Alors voilà, le champ de ruines dont je parle, c’est avant tout celui de la perte de nos valeurs républicaines, et de la laïcité, qui a été mise à toute les sauces (inclusive, sectaire, dépassée,…), alors qui si on se donne la peine d’en relire l’histoire, elle visait avant tout à l’émancipation et à la fin de l’emprise du religieux sur les consciences et la vie publique. Toujours d’actualité, par conséquent.

Pourquoi ces règles énoncées par les législateurs seraient-elles aujourd’hui obsolètes ? Pourquoi la réaffirmation d’un Etat laïque respectant les croyances plutôt que de leur faire allégeance devrait faire polémique ? Pourquoi l’article 10 de la Déclaration des Droits de l'homme et du citoyen du 26 août 1789 (Nul ne doit être inquiété pour ses opinions, même religieuses, pourvu que leur manifestation ne trouble pas l'ordre public établi par la loi) ne pourrait-il pas servir de rempart aux volontés prosélytes, quelle que soit la religion qui les porte ? Au nom d’intérêts électoraux, peut-être ?

La réponse de la situation actuelle est sans doute à chercher dans l’affaiblissement de la parole publique, et dans les compromis trouvés, à coup de subventions, entre certains élus locaux, et des associations cultuelles déguisées en associations culturelles. Cette réflexion vaut également pour tous les petits arrangements trouvés pour subventionner, au fil du temps, l’enseignement catholique. C’est aussi l’affaiblissement de l’Etat dans les « quartiers » dans lesquels se retrouvent « parquées » les familles issues de l’immigration, prises en mains par des radicaux imposant leur loi et étouffant toute velléité d’émancipation, surtout féminin, au nom de la pudeur, bien sûr.
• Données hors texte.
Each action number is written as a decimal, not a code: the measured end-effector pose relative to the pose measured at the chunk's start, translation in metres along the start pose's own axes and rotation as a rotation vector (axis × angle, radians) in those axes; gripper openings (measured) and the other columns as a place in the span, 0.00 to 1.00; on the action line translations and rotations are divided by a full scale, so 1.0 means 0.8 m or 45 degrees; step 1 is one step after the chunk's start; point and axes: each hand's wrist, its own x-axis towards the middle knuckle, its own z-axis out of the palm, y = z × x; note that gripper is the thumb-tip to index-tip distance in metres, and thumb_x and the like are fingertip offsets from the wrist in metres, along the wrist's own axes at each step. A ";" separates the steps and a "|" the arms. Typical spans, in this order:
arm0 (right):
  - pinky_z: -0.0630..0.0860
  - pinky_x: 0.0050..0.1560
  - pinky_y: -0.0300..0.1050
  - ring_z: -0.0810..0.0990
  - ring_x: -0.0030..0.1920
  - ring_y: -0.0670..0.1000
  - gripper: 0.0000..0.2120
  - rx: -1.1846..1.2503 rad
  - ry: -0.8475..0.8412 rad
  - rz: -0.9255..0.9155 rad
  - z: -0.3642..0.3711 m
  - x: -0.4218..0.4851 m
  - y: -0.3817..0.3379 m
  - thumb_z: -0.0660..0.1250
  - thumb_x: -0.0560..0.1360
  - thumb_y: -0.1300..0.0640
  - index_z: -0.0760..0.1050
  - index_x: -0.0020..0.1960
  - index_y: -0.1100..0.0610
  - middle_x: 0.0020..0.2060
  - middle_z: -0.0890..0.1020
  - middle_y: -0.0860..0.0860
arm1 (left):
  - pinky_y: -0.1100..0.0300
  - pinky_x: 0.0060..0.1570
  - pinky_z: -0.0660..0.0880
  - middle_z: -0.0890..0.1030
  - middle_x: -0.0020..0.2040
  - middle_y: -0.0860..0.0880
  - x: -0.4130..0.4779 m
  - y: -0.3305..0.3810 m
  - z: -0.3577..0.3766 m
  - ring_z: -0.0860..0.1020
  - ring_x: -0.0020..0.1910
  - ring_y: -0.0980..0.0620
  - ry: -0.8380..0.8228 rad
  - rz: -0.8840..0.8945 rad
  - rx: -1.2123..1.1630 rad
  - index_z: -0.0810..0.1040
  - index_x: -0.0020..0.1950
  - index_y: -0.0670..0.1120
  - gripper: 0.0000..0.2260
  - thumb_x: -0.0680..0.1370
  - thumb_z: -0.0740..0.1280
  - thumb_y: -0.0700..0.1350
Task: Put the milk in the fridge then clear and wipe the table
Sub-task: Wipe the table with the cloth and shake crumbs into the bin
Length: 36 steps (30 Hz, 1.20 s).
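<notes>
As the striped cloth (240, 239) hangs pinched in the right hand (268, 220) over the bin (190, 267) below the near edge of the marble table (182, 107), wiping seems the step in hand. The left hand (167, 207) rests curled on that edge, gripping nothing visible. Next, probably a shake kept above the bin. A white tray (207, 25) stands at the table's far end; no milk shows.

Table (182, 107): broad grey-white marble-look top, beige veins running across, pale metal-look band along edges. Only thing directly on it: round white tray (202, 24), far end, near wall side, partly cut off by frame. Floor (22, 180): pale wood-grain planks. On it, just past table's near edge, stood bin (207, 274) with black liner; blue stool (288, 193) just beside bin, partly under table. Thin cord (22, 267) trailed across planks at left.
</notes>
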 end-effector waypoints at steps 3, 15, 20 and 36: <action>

C’est aussi et enfin les relations commerciales troubles (ventes d’armes) avec certains pays du golfe dans lesquels beaucoup de musulmans français n’envisageraient pas du tout de vivre.

La responsabilité de la puissance publique est évidente et ses faiblesses apparaissent au grand jour au sein même de ses forces de maintien de l’ordre noyautées par une idéologie extrémiste. Pour autant, il se trouve bon nombre d’idiots utiles qui sous prétexte de ne « pas stigmatiser la communauté musulmane », ce qui n’est pas le sujet, acceptent de mettre leur drapeau sous leur mouchoir ou pour d’autres parlent, exemples choisis à l’appui, de France coloniale, raciste ou sexiste et sont dans l’amalgame et l’instrumentalisation permanents.

L’arsenal juridique existe, il est suffisant. N’écoutons pas les belles âmes qui nous proposent de nouvelles lois, de nouveaux interdits en sachant que cela ne fera qu’augmenter les problèmes et d’offrir une marche supplémentaire à de nouvelles revendications communautaristes.

Repartons du bon pied, c’est-à-dire en affirmant les valeurs de notre pays, et demandons fermement au Président de la République, bien silencieux, trop silencieux au nom sans doute de nos intérêts commerciaux, plutôt que de flatter les bas instincts de la population française avec sa « société de la vigilance » de s’engager fermement sur le terrain des valeurs républicaines, de la laïcité, ainsi que sur celui du combat contre la radicalité religieuse, d’où qu’elle vienne.